Bobby-Joe staggered home late after another evening with his drinking buddies. Shoes in left hand to avoid waking his wife, he tiptoed as quietly as he could toward the stairs leading to their upstairs bedroom, but misjudged the bottom step in the darkened entryway. As he caught himself by grabbing the banister, his body swung around and he landed heavily on his rump. A whiskey bottle in each back pocket broke and made the landing especially painful. Managing to suppress a yelp, he sprung up, pulled down his pants and examined his lacerated and bleeding cheeks in the mirror of a nearby darkened hallway, then managed to find a large full box of band aids before proceeding to place a patch as best he could on each place he saw blood. After hiding the now almost empty box, he managed to shuffle and stumble his way to bed.

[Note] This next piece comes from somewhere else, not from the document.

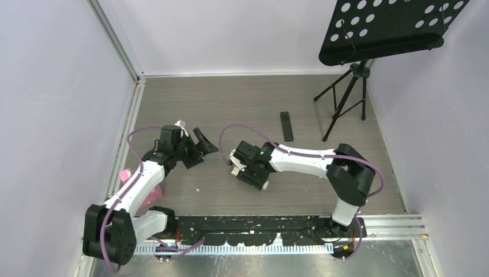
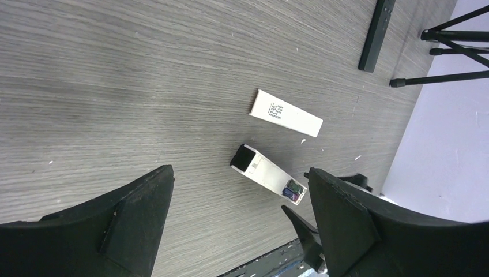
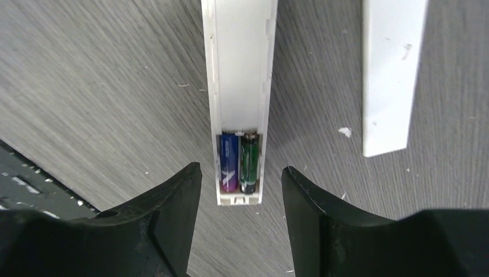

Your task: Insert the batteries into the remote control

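A white remote (image 3: 239, 69) is seen lying back-up on the grey wood-grain desk (image 1: 242, 104), its battery bay uncovered at the end nearest the arm bases. Two batteries are seated side by side in that bay: a blue-purple battery (image 3: 229, 161) on the left of the right wrist view and a green battery (image 3: 249, 161) touching it on the right. No orange-gold cell can be made out.

The right hand (image 3: 241, 193) is held low over the bay end of the remote. Its fingers (image 3: 167, 225) are spread apart, one on each side of the remote's end, and a strip of bare desk is visible between each finger and the white casing, so nothing is gripped.

The left hand (image 2: 239, 225) is held well to the left of the remote, tilted towards it, with its fingers (image 2: 115, 231) standing wide apart and nothing between them.

A white flat panel (image 2: 286, 113) bearing small dark print is laid on the desk just beside the remote, apart from it and roughly parallel in the right wrist view. Farther back, a black remote (image 1: 286, 126) is placed alone, near the feet of a black tripod stand (image 1: 346, 101) in the right rear corner. A pink object (image 1: 151, 193) is partly hidden under the left arm at the desk's left edge.
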`<state>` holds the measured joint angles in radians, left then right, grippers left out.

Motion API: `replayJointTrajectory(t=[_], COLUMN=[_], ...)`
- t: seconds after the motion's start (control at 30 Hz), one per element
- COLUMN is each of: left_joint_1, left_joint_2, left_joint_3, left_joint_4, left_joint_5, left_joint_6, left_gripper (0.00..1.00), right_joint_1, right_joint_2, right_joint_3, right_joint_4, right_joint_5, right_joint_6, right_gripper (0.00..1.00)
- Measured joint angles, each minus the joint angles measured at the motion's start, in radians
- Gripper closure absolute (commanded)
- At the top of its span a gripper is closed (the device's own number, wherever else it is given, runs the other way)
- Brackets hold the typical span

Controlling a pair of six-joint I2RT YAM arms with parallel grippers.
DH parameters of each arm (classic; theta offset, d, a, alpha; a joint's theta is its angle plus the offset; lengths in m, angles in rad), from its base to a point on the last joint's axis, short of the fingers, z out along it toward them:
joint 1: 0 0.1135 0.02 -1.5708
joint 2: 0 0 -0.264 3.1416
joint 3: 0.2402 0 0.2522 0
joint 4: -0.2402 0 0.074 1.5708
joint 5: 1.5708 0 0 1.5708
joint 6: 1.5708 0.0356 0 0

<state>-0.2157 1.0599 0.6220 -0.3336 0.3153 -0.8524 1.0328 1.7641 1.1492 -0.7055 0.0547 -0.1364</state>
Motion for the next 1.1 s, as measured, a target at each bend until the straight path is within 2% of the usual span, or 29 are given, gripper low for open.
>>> replayJointTrajectory(t=[0.17, 0.27, 0.37, 0.47, 0.6, 0.73, 1.1], left_joint_1=[-0.002, -0.017, -0.040, -0.070, -0.106, -0.126, -0.156], left_joint_2=[0.077, 0.147, 0.215, 0.276, 0.359, 0.425, 0.567], left_joint_3=[0.000, 0.004, 0.019, 0.036, 0.060, 0.074, 0.076], left_joint_4=[0.069, 0.115, 0.146, 0.194, 0.269, 0.322, 0.478], left_joint_5=[0.035, 0.050, 0.053, 0.053, 0.051, 0.040, 0.045], left_joint_6=[-0.009, -0.015, -0.026, -0.031, -0.034, -0.037, -0.076], left_gripper=[0.12, 0.20, 0.28, 0.32, 0.34, 0.34, 0.51], right_joint_1=[-0.008, -0.040, -0.124, -0.236, -0.327, -0.350, -0.379], right_joint_2=[-0.142, -0.259, -0.347, -0.395, -0.394, -0.357, -0.196], right_joint_3=[-0.042, -0.082, -0.122, -0.167, -0.244, -0.291, -0.316], right_joint_4=[0.038, 0.096, 0.148, 0.190, 0.214, 0.240, 0.388], right_joint_5=[0.006, 0.012, 0.029, 0.062, 0.103, 0.098, 0.065], right_joint_6=[0.072, 0.174, 0.317, 0.522, 0.766, 0.916, 1.067], right_gripper=[0.41, 0.41, 0.41, 0.42, 0.48, 0.51, 0.52])
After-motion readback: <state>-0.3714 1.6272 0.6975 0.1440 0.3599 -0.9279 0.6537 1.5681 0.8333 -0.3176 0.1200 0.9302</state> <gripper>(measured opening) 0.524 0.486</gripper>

Morning...he awakens with screaming pain in head and butt to find his wife staring angrily at him from across the room, and hears her say: "You pig! you were drunk again last night!!!" Forcing himself to ignore his agony, Bobby-Joe looked meekly at her and replied: "Now Hon, why would you say such a mean thing?" "Well," she said, "there is the front door left open, the broken whiskey bottle glass at the bottom of the stairs, the drops of blood trailing through the house, your bloodshot eyes, and all that blood in the bed but, mostly....it's all those band aids stuck on the downstairs mirror!"